Militante du PCF auquel elle avait adhéré en 1954, Carmen Le Roux a été membre de son comité fédéral du Val-de-Marne de 1976 à 1996. De 1985 à 1992, elle a présidé l’Association départementale des élus communistes et républicains. De nombreux témoignages de sympathie ont été adressés à sa famille. Marie-George Buffet salue, au nom de tous les communistes, l’engagement politique et féministe de Carmen Le Roux qui fut longtemps la seule femme maire dans le Val-de-Marne. La secrétaire nationale du PCF souligne la richesse remarquable du patrimoine des logements sociaux de Gentilly et le musée Doisneau de la photographie. Laurence Cohen, secrétaire départementale du PCF, rend hommage à l’élue communiste : « Simple, disponible, elle connaissait les habitants et habitantes de sa ville et cherchait des solutions aux problèmes posés. »

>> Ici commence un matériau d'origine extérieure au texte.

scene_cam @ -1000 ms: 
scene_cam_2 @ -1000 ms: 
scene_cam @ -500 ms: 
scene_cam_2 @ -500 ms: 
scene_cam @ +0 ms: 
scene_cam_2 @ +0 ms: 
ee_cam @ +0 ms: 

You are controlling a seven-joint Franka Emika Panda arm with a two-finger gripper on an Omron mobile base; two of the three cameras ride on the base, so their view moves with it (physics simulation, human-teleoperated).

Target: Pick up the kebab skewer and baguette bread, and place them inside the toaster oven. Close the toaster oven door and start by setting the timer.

Carmen Le Roux était chevalier de l’ordre national du Mérite.

L’Humanité présente ses condoléances fraternelles à Robert, son époux et à ses fils Jérôme et Sébastien.

Un hommage public a eu lieu vendredi 18 septembre, à 10 heures, sur le parvis de la mairie de Gentilly.

 

Filpac CGT

La disparition de Carmen Le Roux, maire honoraire de Gentilly, maire de 1977 à 1997, nous affecte particulièrement.

La Filpac CGT partage la douleur de toute la famille de Carmen Le Roux qui a été de tous les soutiens des actions et luttes de la Fédération.

Les travailleurs du Livre lui doivent une profonde gratitude pour la solidarité active que la municipalité de Gentilly a su nous porter en toutes circonstances. C’est pourquoi notre Fédération est un deuil.

La FILPAC exprime à Robert, son mari, ses fils Jérôme et Sébastien, tous militants engagés dans la lutte syndicale au sein de notre Fédération, toutes ses condoléances et ses regrets pour cette disparition qui nous affecte profondément.

La FILPAC gardera en sa mémoire l’image d’une militante à laquelle nous portions une grande affection et qui était fortement engagée dans les luttes sociales, dans le combat politique au sein du Parti Communiste Français, au service de ses citoyens et du monde du travail en général.

Son souvenir restera à jamais gravé dans la mémoire de notre organisation.